▶ Instructions to follow
For the word "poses", find each line in the entries where it occurs and copy that line.

▶ Data records
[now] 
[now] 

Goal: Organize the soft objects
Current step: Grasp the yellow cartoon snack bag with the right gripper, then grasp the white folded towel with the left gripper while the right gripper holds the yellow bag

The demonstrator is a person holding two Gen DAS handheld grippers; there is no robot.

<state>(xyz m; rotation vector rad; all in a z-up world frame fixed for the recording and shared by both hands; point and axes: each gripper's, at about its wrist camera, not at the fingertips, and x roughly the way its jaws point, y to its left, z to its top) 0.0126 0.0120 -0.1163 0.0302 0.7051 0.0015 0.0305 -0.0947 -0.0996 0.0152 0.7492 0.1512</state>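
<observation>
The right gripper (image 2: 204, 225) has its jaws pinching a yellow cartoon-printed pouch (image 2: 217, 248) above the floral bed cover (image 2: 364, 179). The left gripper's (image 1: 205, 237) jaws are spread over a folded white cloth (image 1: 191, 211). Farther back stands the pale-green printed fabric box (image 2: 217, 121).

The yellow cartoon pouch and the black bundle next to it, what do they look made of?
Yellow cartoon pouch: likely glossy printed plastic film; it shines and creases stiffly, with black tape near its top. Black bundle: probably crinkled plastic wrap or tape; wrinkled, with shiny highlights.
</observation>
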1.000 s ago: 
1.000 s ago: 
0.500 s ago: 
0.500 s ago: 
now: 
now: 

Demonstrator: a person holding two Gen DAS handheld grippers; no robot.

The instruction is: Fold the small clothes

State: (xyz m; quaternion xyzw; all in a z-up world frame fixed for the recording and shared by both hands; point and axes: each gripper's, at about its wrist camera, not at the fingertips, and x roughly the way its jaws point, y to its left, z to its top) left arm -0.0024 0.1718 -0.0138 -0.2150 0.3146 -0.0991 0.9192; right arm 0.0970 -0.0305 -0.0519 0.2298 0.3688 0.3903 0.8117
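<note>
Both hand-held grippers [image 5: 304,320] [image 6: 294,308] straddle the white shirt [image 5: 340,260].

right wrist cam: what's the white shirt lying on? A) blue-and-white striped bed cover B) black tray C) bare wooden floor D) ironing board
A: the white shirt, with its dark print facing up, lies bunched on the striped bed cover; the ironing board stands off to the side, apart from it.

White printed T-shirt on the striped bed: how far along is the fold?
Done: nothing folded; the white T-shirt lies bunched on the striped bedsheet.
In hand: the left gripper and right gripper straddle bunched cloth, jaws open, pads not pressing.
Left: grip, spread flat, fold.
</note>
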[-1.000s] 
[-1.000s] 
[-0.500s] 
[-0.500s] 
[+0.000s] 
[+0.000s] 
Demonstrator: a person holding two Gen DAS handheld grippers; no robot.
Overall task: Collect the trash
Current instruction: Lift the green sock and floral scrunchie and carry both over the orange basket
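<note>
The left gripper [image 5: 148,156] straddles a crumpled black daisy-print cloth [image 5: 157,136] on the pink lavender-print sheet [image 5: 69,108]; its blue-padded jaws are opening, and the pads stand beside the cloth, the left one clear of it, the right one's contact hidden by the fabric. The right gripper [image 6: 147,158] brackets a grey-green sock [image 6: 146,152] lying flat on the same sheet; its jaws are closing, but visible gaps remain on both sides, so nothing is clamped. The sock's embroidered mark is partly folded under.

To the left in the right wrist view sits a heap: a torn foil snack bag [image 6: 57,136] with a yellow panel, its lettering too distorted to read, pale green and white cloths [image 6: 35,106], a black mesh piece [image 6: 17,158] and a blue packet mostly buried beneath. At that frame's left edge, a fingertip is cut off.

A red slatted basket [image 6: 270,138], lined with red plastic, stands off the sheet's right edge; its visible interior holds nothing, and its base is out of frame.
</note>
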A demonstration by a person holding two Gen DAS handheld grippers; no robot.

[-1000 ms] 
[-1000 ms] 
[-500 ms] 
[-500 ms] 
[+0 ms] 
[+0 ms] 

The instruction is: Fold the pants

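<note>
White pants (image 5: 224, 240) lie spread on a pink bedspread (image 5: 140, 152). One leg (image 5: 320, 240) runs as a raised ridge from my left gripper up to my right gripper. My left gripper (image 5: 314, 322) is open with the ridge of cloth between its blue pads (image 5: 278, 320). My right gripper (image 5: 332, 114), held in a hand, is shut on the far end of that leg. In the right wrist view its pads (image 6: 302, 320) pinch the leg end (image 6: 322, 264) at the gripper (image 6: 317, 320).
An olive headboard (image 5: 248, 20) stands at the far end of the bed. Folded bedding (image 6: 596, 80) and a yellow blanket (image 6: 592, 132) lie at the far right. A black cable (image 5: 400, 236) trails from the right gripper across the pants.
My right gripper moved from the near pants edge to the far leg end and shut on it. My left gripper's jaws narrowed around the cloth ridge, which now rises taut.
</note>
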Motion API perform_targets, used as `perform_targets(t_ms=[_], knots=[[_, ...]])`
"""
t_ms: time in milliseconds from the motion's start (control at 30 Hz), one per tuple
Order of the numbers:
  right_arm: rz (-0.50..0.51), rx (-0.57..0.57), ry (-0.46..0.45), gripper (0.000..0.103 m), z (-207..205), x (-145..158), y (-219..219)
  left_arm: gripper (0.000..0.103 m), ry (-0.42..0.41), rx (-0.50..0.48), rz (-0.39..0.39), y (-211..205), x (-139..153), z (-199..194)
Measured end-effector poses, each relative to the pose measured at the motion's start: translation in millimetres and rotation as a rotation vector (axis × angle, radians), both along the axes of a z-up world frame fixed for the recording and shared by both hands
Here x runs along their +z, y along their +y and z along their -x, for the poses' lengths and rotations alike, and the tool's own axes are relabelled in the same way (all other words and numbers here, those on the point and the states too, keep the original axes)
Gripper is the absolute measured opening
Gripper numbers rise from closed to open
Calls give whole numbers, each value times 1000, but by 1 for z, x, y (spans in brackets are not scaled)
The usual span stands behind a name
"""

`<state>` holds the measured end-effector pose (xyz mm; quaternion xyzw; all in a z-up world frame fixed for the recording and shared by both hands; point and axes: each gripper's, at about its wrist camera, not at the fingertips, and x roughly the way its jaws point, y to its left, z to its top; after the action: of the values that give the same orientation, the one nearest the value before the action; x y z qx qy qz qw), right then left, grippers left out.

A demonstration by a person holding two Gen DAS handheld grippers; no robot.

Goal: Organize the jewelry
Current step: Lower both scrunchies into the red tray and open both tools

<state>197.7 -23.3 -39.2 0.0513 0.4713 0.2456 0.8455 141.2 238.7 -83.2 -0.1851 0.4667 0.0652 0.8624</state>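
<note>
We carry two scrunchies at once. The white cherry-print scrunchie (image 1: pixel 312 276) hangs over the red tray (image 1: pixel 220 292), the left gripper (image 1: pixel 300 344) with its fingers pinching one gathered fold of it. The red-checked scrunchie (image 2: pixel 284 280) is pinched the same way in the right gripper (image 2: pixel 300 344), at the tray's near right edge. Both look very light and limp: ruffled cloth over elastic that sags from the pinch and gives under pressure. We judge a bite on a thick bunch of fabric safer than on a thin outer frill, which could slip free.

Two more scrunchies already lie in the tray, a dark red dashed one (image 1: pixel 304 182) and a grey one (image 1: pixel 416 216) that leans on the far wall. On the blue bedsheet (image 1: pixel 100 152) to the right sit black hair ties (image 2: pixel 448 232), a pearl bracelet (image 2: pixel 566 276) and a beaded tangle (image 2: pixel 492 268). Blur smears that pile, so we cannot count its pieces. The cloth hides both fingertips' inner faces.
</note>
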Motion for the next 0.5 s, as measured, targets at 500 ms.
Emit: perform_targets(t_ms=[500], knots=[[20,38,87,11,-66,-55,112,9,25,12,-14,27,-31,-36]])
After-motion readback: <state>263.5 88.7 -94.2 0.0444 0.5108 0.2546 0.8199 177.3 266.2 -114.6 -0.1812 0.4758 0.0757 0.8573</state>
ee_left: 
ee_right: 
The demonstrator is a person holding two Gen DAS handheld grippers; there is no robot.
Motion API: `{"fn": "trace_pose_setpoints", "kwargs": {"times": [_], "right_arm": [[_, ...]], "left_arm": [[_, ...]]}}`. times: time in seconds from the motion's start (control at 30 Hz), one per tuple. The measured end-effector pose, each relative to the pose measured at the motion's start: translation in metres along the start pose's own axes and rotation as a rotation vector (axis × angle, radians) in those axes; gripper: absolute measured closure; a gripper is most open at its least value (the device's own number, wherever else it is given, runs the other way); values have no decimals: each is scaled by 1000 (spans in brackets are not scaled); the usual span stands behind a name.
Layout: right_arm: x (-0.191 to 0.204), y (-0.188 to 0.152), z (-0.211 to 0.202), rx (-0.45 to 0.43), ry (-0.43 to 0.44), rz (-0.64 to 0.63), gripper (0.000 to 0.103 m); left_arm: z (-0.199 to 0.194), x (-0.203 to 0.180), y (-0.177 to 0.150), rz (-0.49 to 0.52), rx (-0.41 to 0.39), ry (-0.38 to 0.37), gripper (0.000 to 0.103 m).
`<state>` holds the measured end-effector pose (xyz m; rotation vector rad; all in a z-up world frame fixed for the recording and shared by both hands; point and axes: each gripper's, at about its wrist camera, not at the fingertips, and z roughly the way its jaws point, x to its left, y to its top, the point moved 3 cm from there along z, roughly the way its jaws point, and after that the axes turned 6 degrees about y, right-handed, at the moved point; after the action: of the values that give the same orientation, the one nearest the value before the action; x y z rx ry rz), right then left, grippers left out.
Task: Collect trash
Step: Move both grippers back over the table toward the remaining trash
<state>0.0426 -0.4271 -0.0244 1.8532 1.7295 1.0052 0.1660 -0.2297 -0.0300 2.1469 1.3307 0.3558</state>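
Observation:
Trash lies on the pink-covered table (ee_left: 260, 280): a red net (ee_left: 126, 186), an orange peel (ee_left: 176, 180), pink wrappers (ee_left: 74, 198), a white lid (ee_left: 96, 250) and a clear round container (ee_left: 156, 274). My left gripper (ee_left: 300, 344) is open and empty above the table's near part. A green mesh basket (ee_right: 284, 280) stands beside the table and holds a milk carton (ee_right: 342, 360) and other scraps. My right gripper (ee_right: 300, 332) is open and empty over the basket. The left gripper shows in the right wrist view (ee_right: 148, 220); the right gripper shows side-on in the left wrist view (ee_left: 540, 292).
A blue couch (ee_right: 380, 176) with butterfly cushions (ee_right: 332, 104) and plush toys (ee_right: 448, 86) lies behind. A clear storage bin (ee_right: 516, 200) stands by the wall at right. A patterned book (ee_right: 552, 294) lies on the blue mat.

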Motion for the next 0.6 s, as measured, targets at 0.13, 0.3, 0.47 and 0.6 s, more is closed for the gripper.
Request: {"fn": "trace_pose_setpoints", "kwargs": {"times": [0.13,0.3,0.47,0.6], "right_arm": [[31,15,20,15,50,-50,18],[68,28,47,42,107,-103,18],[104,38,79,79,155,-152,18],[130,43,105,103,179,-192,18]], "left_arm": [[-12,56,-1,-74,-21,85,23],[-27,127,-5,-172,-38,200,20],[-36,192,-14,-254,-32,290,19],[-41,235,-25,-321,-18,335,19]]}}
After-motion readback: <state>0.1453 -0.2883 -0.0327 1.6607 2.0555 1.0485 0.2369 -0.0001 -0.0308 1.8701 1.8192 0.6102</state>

▶ Written answer
Measured end-effector poses, each relative to the pose measured at the motion's start: translation in millimetres and rotation as a rotation vector (axis × angle, radians), both along the axes of a z-up world frame fixed for the recording and shared by both hands
Here x runs along their +z, y along their +y and z along their -x, for the poses' lengths and rotations alike, and the tool's own axes are relabelled in the same way (all other words and numbers here, those on the point and the states too, keep the original axes)

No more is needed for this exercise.